Dasgupta Sakyasingha, Wörgötter Florentin, Manoonpong Poramate
Institute for Physics - Biophysics, George-August-University Göttingen, Germany ; Bernstein Center for Computational Neuroscience, George-August-University Göttingen, Germany.
Bernstein Center for Computational Neuroscience, George-August-University Göttingen, Germany ; Center for Biorobotics, Maersk Mc-Kinney Møller Institute, University of Southern Denmark Odense, Denmark.
Front Neural Circuits. 2014 Oct 28;8:126. doi: 10.3389/fncir.2014.00126. eCollection 2014.
Goal-directed decision making in biological systems is broadly based on associations between conditional and unconditional stimuli. This can be further classified as classical conditioning (correlation-based learning) and operant conditioning (reward-based learning). A number of computational and experimental studies have well established the role of the basal ganglia in reward-based learning, where as the cerebellum plays an important role in developing specific conditioned responses. Although viewed as distinct learning systems, recent animal experiments point toward their complementary role in behavioral learning, and also show the existence of substantial two-way communication between these two brain structures. Based on this notion of co-operative learning, in this paper we hypothesize that the basal ganglia and cerebellar learning systems work in parallel and interact with each other. We envision that such an interaction is influenced by reward modulated heterosynaptic plasticity (RMHP) rule at the thalamus, guiding the overall goal directed behavior. Using a recurrent neural network actor-critic model of the basal ganglia and a feed-forward correlation-based learning model of the cerebellum, we demonstrate that the RMHP rule can effectively balance the outcomes of the two learning systems. This is tested using simulated environments of increasing complexity with a four-wheeled robot in a foraging task in both static and dynamic configurations. Although modeled with a simplified level of biological abstraction, we clearly demonstrate that such a RMHP induced combinatorial learning mechanism, leads to stabler and faster learning of goal-directed behaviors, in comparison to the individual systems. Thus, in this paper we provide a computational model for adaptive combination of the basal ganglia and cerebellum learning systems by way of neuromodulated plasticity for goal-directed decision making in biological and bio-mimetic organisms.

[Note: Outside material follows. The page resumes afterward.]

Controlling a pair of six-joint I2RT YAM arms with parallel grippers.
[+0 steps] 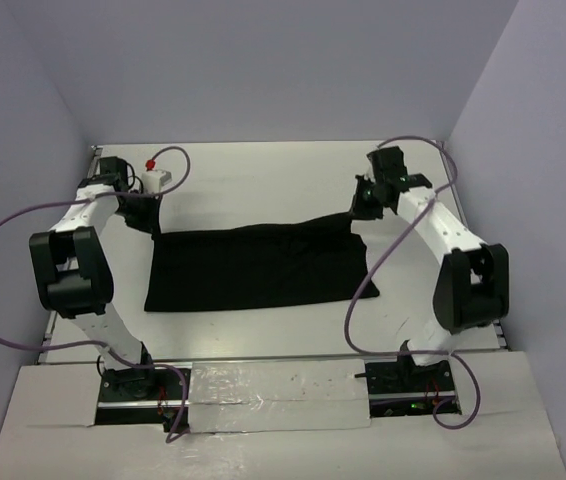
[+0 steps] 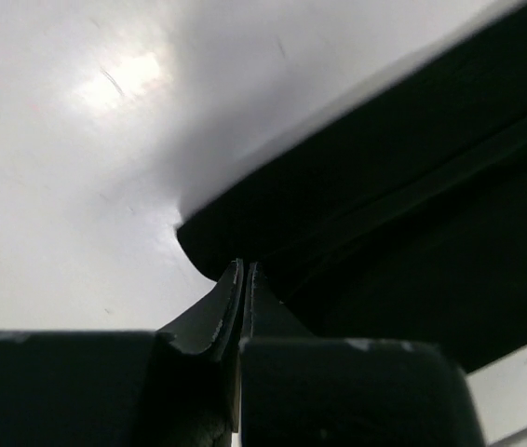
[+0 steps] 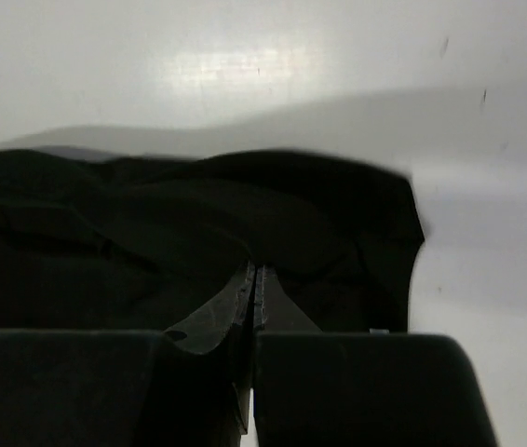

生物系统中目标导向的决策广泛基于条件刺激和无条件刺激之间的关联。这可以进一步分为经典条件作用(基于相关性的学习)和操作性条件作用(基于奖励的学习)。大量的计算和实验研究已经充分证实了基底神经节在基于奖励的学习中的作用,而小脑在形成特定的条件反应中起着重要作用。尽管它们被视为不同的学习系统,但最近的动物实验表明它们在行为学习中具有互补作用,并且还显示出这两个脑结构之间存在大量的双向通信。基于这种合作学习的概念,在本文中我们假设基底神经节和小脑学习系统并行工作并相互作用。我们设想这种相互作用受丘脑处奖励调制的异突触可塑性(RMHP)规则的影响,从而指导整体目标导向行为。使用基底神经节的循环神经网络行为者 - 评论家模型和小脑的前馈相关性学习模型,我们证明RMHP规则可以有效地平衡两个学习系统的结果。这在四轮机器人觅食任务的静态和动态配置中使用复杂度不断增加的模拟环境进行了测试。尽管是在简化的生物抽象层面上建模,但我们清楚地表明,与单个系统相比,这种由RMHP诱导的组合学习机制能够更稳定、更快地学习目标导向行为。因此,在本文中,我们提供了一个计算模型,用于通过神经调节可塑性对基底神经节和小脑学习系统进行自适应组合,以用于生物和仿生生物体中的目标导向决策。